Naquela ocasião, o jornal dirigido por Marinho, O Globo, não era o primeiro, nem o segundo, nem o terceiro mais importante do país. Mas ele parecia saber onde iria chegar. O primeiro dos dois volumes de sua biografia, Roberto Marinho – O Poder Está no Ar, escrito pelo jornalista Leonencio Nossa e que acaba de ser lançado pela editora Nova Fronteira, mostra décadas da História do Brasil pelo olhar de Marinho, destacando a influência política de quem dialogava com todos os lados, mas evitava radicalismos.
O período coberto por esse primeiro volume vai até 1969, quando foi lançado o Jornal Nacional. No início, o livro mostra como Irineu Marinho, um jornalista ilustre do Rio de Janeiro, fundou O Globo, em 29 de julho de 1925. O diretor do novo jornal, contudo, morreu 21 dias após a inauguração, deixando para Roberto, o filho mais velho, a tarefa de ser o “homem da casa” e de cuidar dos negócios. Isso tudo se não fossem dois pequenos empecilhos: Marinho tinha 20 anos quando o pai morreu, e a redação do jornal nunca aceitaria seu comando; além do que, com tal idade, havia um desejo compreensível por boêmia. Pelo bem de O Globo e da juventude do rapaz, o comando do jornal foi entregue, portanto, ao baiano Eurycles de Mattos, antigo companheiro de Irineu.
Marinho interessou-se pelo jornal aos poucos. Enquanto isso, como relata o livro, curtia a cidade. Frequentava sambas e fez amizade com Sinhô. Também namorava, e não era pouco.
Apenas em 1931, após a morte de Eurycles, Marinho, aos 26 anos, assumiu completamente o comando da redação. Era um momento conturbado da História, o primeiro dos muitos que ele acompanharia num assento privilegiado. Getúlio, por quem naquele momento Marinho nutria simpatia, havia assumido o poder no golpe da Revolução de 1930. Dali em diante, as relações de Marinho com políticos sempre foram ambíguas.

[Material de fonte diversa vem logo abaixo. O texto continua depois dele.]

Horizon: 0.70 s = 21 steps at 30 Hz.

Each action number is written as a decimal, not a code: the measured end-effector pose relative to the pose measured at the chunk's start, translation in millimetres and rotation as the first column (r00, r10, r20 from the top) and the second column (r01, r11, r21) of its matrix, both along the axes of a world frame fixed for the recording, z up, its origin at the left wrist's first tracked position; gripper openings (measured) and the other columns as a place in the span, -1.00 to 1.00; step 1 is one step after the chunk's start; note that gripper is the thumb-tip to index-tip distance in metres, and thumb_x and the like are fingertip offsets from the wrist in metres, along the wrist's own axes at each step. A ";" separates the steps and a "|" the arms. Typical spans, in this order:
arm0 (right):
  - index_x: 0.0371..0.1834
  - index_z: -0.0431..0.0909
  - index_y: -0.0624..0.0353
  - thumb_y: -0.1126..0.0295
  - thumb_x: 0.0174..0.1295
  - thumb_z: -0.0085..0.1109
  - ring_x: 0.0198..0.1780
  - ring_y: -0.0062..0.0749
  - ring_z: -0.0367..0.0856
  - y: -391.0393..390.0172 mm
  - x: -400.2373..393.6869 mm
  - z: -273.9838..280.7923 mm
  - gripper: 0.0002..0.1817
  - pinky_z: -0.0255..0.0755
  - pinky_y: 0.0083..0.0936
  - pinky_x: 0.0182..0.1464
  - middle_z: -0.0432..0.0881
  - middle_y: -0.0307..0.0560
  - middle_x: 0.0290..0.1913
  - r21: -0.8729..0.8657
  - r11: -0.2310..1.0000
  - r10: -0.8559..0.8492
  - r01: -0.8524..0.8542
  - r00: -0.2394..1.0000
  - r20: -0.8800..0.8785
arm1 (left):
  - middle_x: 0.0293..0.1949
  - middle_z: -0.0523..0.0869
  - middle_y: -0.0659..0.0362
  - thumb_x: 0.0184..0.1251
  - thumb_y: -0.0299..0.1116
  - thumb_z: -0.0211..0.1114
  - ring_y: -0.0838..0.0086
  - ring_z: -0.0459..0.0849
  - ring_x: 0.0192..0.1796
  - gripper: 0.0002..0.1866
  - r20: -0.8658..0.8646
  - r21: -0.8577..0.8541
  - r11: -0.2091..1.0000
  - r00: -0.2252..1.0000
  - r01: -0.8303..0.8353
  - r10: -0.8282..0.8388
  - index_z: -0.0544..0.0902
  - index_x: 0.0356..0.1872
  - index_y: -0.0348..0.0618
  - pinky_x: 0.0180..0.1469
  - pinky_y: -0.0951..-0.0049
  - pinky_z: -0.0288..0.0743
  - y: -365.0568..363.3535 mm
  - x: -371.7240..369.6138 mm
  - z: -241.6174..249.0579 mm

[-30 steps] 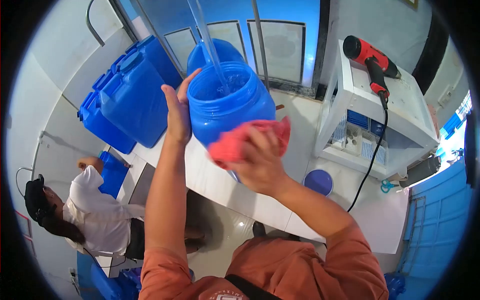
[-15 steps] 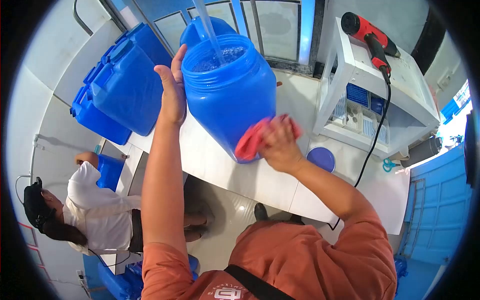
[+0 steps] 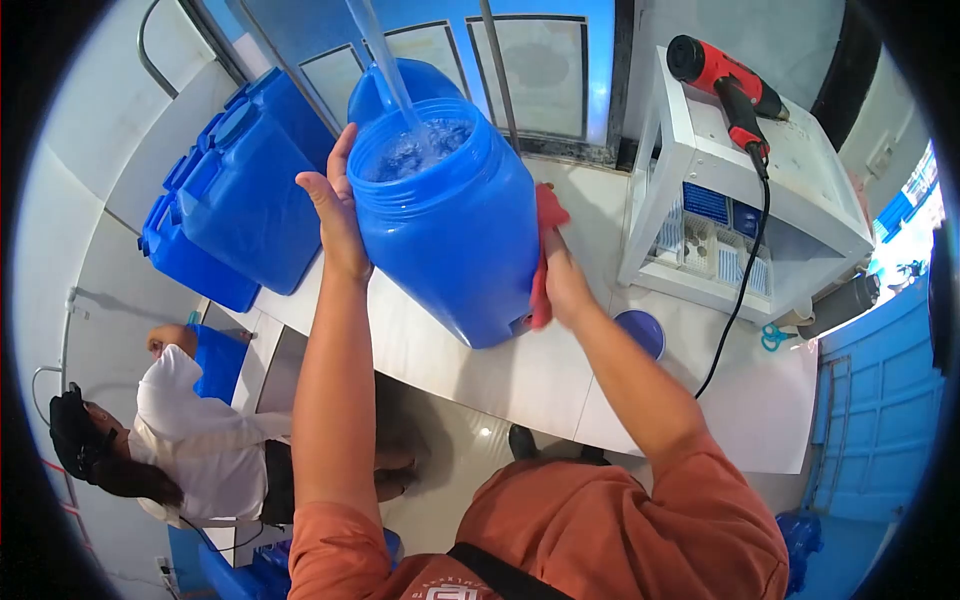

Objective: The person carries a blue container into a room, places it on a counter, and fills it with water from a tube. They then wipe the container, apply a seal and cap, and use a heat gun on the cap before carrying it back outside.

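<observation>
A large blue container (image 3: 450, 240) stands on the white counter (image 3: 700, 400), its wide threaded mouth turned up toward the camera. A stream of water (image 3: 385, 60) falls into it, and the water inside is churning. My left hand (image 3: 342, 220) lies against the container's left side near the neck, thumb and fingers apart. On the container's right side, my right hand (image 3: 563, 275) presses a red cloth (image 3: 541, 290) to the wall; its fingers are partly hidden behind the cloth and container.
Several blue jugs (image 3: 245, 190) stand at the left. A white shelf unit (image 3: 700, 150) at the right carries a red and black heat gun (image 3: 730, 80) with a hanging cord. A round blue lid (image 3: 640, 334) lies nearby. Another person (image 3: 200, 430) is at the lower left.
My right hand and the red cloth have moved from the container's lower front round to its right side. My left hand stays at the left side, and water still pours in.
</observation>
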State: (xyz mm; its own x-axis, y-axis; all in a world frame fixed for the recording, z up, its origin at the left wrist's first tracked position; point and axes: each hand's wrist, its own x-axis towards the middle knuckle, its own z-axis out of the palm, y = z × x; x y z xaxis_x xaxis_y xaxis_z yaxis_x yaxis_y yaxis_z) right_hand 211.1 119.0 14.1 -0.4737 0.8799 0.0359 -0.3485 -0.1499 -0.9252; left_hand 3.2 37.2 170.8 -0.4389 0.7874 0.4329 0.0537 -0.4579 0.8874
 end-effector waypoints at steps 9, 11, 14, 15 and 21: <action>0.53 0.08 0.17 0.01 0.39 0.01 0.46 0.73 -0.32 -102.9 -4.9 93.2 -0.25 -0.36 0.40 0.43 -0.23 0.42 0.52 0.957 0.282 -0.481 0.070 0.874 0.077 | 0.33 0.40 -0.06 0.50 0.32 -0.44 0.20 0.33 0.40 -0.17 -0.210 0.341 0.706 0.682 -0.620 0.701 0.19 0.42 -0.24 0.49 0.16 0.05 -49.5 34.1 -12.4; 0.54 0.07 0.15 -0.04 0.39 -0.04 0.45 0.78 -0.42 -105.4 -6.6 96.2 -0.24 -0.40 0.46 0.40 -0.27 0.42 0.53 0.950 0.312 -0.436 -0.014 0.886 0.156 | 0.25 0.44 0.00 0.48 0.36 -0.47 0.22 0.36 0.35 -0.13 -0.146 0.518 0.591 0.617 -0.618 0.774 0.21 0.36 -0.30 0.43 0.17 0.12 -98.7 62.9 -59.1; 0.54 0.11 0.14 -0.12 0.41 -0.18 0.46 0.75 -0.53 -107.9 -3.3 100.2 -0.24 -0.41 0.49 0.39 -0.26 0.39 0.55 0.926 0.366 -0.365 -0.091 0.901 0.233 | 0.40 0.24 -0.08 0.29 0.55 -0.30 0.14 0.20 0.47 0.03 -0.075 0.310 0.842 0.872 -0.441 0.484 0.05 0.43 -0.23 0.49 0.09 0.03 -109.8 143.5 -118.2; 0.51 0.17 0.16 -0.09 0.43 -0.19 0.48 0.69 -0.55 -106.5 0.7 100.7 -0.28 -0.40 0.47 0.40 -0.24 0.34 0.56 0.920 0.321 -0.192 -0.225 0.935 0.296 | 0.42 0.22 -0.07 0.22 0.60 -0.30 0.11 0.16 0.49 0.07 -0.085 0.261 0.887 0.906 -0.381 0.414 -0.01 0.46 -0.17 0.51 0.08 0.01 -100.4 158.8 -117.4; -0.09 0.63 0.27 0.19 0.47 -0.15 0.22 0.04 0.49 -64.5 47.4 107.2 -0.60 0.30 -0.19 0.30 0.51 0.17 0.22 0.847 0.531 0.100 -0.008 0.994 -0.054 | 0.41 0.19 -0.01 0.25 0.58 -0.31 0.19 0.18 0.48 0.09 0.032 0.147 0.934 0.945 -0.326 0.325 -0.14 0.52 -0.15 0.48 0.10 0.06 -71.8 118.8 -93.6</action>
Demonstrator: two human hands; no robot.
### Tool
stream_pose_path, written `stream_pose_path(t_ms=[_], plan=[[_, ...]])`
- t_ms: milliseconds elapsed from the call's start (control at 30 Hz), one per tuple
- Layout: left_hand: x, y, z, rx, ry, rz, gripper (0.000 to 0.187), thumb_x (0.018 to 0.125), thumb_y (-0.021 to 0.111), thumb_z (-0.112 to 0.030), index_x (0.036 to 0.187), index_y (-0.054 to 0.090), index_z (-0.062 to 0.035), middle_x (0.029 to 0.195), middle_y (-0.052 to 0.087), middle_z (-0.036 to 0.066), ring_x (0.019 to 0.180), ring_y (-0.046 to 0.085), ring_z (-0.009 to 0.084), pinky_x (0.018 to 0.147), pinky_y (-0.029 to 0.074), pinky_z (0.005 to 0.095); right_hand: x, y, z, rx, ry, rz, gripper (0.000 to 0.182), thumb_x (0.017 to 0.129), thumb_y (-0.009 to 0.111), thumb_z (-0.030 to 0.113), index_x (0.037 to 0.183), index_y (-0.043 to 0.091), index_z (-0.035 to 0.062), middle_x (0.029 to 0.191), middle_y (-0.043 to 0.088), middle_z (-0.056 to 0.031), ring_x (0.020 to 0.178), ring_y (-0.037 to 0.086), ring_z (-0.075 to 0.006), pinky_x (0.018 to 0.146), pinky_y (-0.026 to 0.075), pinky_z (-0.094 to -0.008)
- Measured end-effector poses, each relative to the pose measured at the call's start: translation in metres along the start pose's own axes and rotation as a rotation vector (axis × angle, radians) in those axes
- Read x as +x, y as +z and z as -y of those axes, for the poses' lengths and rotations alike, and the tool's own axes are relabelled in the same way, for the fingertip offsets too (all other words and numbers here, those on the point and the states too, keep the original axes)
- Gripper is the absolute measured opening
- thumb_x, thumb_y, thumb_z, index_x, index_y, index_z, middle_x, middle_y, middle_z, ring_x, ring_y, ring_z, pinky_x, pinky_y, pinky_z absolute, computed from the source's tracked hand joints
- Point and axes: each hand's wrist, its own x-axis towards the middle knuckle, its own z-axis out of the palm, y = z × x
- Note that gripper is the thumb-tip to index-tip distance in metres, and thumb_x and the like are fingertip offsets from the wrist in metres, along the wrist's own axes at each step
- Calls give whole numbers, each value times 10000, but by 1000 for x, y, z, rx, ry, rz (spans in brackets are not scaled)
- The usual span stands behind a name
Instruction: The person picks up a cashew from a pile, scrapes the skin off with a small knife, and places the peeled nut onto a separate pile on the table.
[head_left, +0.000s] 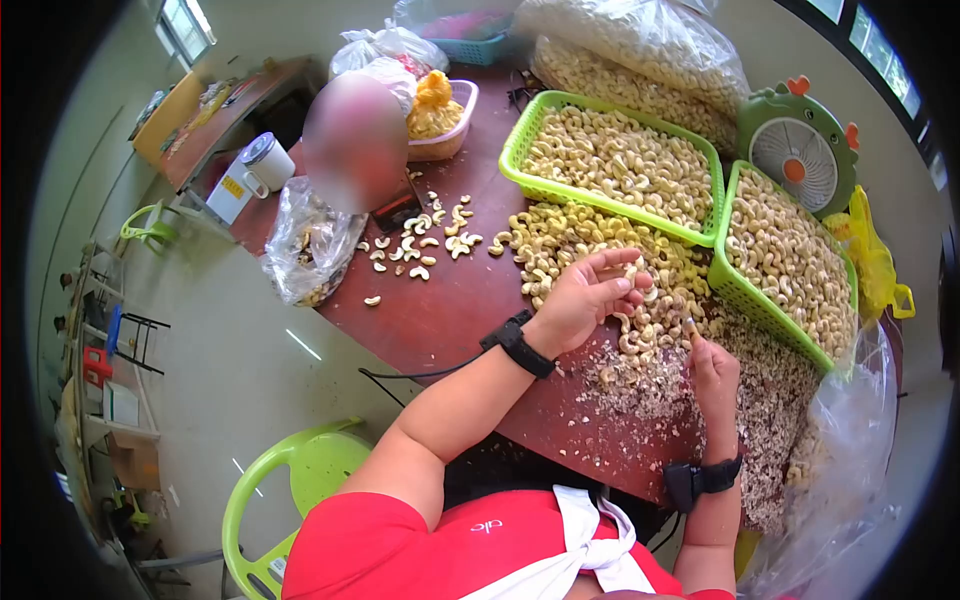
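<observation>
With fingers loosely curled, the left hand (590, 297) picks at the loose cashew pile (590, 255) while the right hand (712, 368) pinches one small curved kernel, best turned gently so the brittle nut stays whole, amid papery husk flakes (760, 410) on the dark red surface (440, 310) beside green mesh baskets (610, 165).

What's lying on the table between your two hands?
In the head view, between the left hand and the right hand lies part of the loose cashew pile, with pale shell crumbs spread on the table below it.

Pale cream cashews (600, 250), lime-green baskets (520, 150), dark red table (450, 310), black wristbands (520, 343).
</observation>
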Motion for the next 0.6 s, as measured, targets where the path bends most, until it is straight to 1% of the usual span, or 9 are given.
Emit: stream_pose_path(t_ms=[67, 100, 167, 200, 300, 333, 433, 467, 600], plan=[[0, 5, 6, -105, -19, 14, 314, 811, 489, 8, 1124, 496, -16, 1016, 580, 132, 809, 578, 157, 743, 474, 259, -5, -11, 15, -48, 4, -2, 388, 879, 468, 259, 579, 499, 15, 507, 435, 0, 467, 397, -65, 434, 313, -235], [-4, -15, -11, -44, -63, 34, 303, 808, 479, 14, 1109, 506, -12, 1026, 575, 130, 823, 577, 160, 745, 474, 260, -4, 20, 4, 41, 23, -23, 388, 879, 468, 259, 579, 499, 15, 507, 435, 0, 467, 397, -65, 434, 313, -235], [-2, -3, 0, -103, -47, 38, 306, 805, 483, 16, 1109, 502, -5, 1027, 571, 129, 838, 577, 165, 744, 479, 261, -4, 5, 1, 115, -15, -5, 383, 880, 470, 252, 584, 498, 11, 515, 431, -2, 472, 390, -63, 434, 303, -233], [-2, 3, 4, -138, -42, 47, 297, 809, 497, 6, 1106, 501, 0, 1016, 571, 127, 839, 577, 164, 741, 485, 257, -4, 2, 0, 145, -65, -23, 387, 886, 466, 293, 593, 495, 43, 478, 382, 50, 407, 316, -21, 381, 218, -191], [-5, 9, 7, -119, -69, 37, 274, 828, 514, -36, 1100, 505, -8, 982, 582, 119, 802, 585, 157, 716, 492, 254, -5, 0, 2, 131, -91, -28, 388, 884, 471, 305, 602, 499, 40, 483, 384, 51, 408, 313, -21, 382, 216, -188], [-5, 9, 7, -118, -81, 43, 274, 828, 514, -36, 1100, 505, -8, 982, 582, 119, 802, 585, 157, 716, 492, 254, -6, -1, 5, 160, -55, -13, 390, 881, 474, 316, 611, 503, 36, 487, 388, 51, 412, 319, -22, 384, 222, -186], [-4, 7, 8, -184, -138, 86, 252, 841, 503, -52, 1090, 519, -21, 971, 589, 115, 763, 581, 145, 686, 488, 238, -6, -2, 5, 170, -69, -13, 387, 881, 473, 318, 617, 505, 37, 486, 387, 51, 416, 325, -22, 386, 228, -185], [-3, 5, 10, -183, -121, 93, 242, 844, 498, -55, 1082, 526, -24, 970, 590, 114, 748, 577, 139, 669, 486, 228, -7, -5, 11, 141, -7, -3, 382, 869, 495, 271, 587, 505, 14, 509, 429, 11, 450, 398, -47, 413, 302, -217], [-3, 7, 6, -122, -139, 78, 222, 842, 499, -56, 1056, 541, -19, 942, 597, 107, 725, 566, 120, 615, 479, 219, -6, -5, 10, 125, -23, 1, 386, 870, 492, 274, 581, 503, 19, 494, 423, 16, 441, 388, -46, 407, 294, -217]])
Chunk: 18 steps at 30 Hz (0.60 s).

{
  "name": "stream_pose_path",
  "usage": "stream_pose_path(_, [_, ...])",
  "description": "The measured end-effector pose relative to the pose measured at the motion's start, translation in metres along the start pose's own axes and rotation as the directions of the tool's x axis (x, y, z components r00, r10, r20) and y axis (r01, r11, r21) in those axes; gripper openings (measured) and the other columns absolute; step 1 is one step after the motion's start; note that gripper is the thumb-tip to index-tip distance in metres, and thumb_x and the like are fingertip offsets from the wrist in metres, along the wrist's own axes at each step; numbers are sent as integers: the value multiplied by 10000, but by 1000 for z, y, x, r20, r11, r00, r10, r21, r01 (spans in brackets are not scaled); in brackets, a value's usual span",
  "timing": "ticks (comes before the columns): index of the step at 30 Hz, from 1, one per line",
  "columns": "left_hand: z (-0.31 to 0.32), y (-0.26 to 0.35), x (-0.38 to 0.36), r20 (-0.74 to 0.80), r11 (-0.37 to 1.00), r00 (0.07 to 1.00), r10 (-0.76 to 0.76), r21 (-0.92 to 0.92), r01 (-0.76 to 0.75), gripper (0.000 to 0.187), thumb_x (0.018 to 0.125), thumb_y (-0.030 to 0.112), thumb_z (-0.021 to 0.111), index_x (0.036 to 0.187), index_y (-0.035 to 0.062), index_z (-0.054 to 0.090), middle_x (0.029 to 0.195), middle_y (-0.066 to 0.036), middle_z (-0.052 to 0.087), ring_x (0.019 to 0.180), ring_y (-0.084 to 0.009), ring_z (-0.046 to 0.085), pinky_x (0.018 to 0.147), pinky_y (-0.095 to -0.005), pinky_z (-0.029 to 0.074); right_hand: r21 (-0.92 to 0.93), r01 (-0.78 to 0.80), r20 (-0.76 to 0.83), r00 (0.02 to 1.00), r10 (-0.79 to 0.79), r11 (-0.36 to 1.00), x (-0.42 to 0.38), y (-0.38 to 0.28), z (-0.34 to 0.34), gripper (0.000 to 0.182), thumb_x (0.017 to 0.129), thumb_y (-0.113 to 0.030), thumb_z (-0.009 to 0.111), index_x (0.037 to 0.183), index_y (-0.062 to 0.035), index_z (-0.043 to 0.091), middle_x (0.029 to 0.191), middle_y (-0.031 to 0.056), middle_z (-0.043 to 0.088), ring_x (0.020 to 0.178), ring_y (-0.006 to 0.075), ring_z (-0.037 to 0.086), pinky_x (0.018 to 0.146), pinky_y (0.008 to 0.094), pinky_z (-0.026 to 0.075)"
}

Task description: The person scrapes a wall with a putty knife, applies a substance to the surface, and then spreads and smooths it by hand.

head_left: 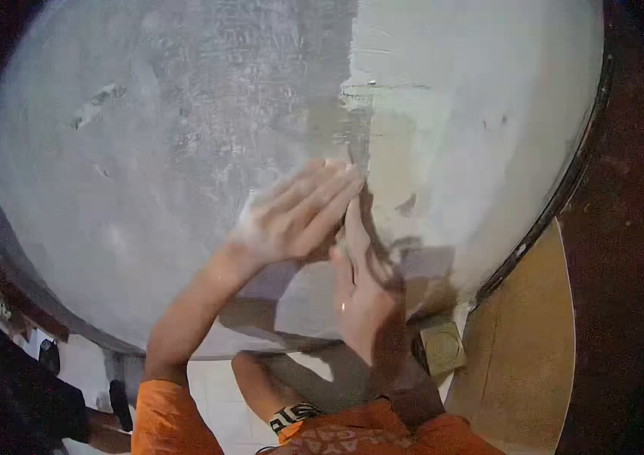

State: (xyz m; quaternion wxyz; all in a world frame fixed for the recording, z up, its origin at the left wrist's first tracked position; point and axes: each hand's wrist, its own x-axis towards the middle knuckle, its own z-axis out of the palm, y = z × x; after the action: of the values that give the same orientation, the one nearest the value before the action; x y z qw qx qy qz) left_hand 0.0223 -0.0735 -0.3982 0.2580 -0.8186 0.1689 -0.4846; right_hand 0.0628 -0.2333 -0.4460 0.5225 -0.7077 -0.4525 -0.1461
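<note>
A large rounded panel (185,98) fills most of the view. Its left part is grey and scuffed; a pale cream-green coat covers the right. My left hand (295,212), whitish with dust and slightly blurred, rests on it with fingers stretched up and to the right. Just beside it is my right hand (367,296), its fingers extended upward along the edge between the two coats. The fingertips of both hands meet or overlap near the panel's middle. Whether a thin sheet lies beneath them is hidden. Their shadows fall on the panel.
A dark rim (591,148) edges the panel on the right. Below it stand a brown board (523,341) and a yellowish square block (443,347). At the lower left is another person's dark clothing (18,387). White floor tiles (216,398) show under the panel.
</note>
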Motion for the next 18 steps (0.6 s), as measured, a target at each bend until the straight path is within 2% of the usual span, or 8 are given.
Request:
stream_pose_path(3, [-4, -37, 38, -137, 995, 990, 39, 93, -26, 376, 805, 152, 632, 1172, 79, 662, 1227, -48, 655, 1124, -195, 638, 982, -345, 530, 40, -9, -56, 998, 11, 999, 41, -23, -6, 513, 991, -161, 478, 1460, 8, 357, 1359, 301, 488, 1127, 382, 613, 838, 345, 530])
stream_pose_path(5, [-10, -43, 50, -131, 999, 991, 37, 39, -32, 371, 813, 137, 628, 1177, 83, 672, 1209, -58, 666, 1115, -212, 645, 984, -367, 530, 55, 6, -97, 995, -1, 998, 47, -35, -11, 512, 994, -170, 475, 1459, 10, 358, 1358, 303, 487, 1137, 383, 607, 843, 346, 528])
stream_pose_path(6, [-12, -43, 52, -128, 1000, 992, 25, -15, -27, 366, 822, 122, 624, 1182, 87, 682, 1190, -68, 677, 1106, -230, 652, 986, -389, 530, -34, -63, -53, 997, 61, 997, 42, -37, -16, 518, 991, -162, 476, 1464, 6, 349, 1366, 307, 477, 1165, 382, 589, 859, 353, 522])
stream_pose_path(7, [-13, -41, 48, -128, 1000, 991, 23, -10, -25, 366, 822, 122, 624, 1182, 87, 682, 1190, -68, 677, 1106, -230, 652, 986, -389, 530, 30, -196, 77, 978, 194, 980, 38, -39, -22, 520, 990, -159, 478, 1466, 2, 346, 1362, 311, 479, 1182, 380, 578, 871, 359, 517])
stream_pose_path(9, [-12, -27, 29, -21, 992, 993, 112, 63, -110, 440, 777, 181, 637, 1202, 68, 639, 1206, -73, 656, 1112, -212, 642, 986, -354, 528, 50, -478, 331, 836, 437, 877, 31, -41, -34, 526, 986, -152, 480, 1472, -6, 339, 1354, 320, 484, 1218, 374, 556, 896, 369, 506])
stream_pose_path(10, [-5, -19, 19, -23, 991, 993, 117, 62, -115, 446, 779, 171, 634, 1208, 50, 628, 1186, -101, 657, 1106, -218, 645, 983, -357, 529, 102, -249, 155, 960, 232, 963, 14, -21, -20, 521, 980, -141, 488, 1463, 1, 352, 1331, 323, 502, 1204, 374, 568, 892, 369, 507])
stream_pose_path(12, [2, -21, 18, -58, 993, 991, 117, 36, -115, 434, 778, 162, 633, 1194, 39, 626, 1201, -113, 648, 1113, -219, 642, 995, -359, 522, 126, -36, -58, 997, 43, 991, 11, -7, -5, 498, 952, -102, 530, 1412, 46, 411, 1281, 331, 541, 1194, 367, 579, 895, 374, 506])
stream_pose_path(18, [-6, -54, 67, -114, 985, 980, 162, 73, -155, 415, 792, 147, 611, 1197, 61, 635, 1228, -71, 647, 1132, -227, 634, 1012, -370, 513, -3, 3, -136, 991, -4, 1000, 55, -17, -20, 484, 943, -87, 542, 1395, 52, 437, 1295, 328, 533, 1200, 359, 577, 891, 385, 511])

Leonencio foi minucioso em analisar editoriais e manchetes de O Globo para, assim, compreender a cabeça de seu diretor. João Goulart, o presidente deposto pelo golpe militar de 1964, por exemplo, tinha o apreço pessoal de Roberto Marinho, apesar de o jornal criticar aspectos do seu governo.
O problema, para o jornalista, era o extremismo: ele combatera em igual medida o comunismo e o fascismo. Mas poupou Goulart. “O presidente foi tratado como um defensor da ‘liberdade’ e da ‘democracia’, mas, ao mesmo tempo, tornava-se, sob o ângulo do jornal de Marinho, uma figura menor no debate sobre a ‘ameaça’ comunista”, escreve Leonencio.
A biografia também aborda casos controversos na trajetória de Marinho, como o acordo da TV Globo com o grupo americano Time-Life, que levou a uma Comissão Parlamentar de Inquérito (CPI) e acabou encerrado em 1971.
Trata, ainda, da atuação do que Leonencio chama de lobistas: eram nomes como o poeta Augusto Schmidt e o advogado Herbert Moses, que atuaram junto a políticos e empresários pelos interesses das empresas de Marinho – na sequência de O Globo vieram histórias em quadrinhos, revistas, a rádio e a TV.
Ao final deste primeiro volume de sua biografia, Leonencio conclui: “A matemática não define o perfil democrático ou ideológico de Marinho. No emaranhado de paradoxos, ele mostrou coerência, em todos esses momentos, ao defender sua empresa”.
O livro
Roberto Marinho – O Poder Está no Ar (Nova Fronteira, 576 páginas, R$ 50, em média) tem neste primeiro volume o subtítulo Do Nascimento ao Jornal Nacional. “É quando (no início do telejornal, em 1969) ele se transforma no mais influente dos barões de mídia”, diz o autor, justificando a divisão da biografia em duas partes. “A partir dali, é outro Roberto Marinho”, sublinha Leonencio Nossa. O livro também está disponível em versão e-book (R$ 26, em média).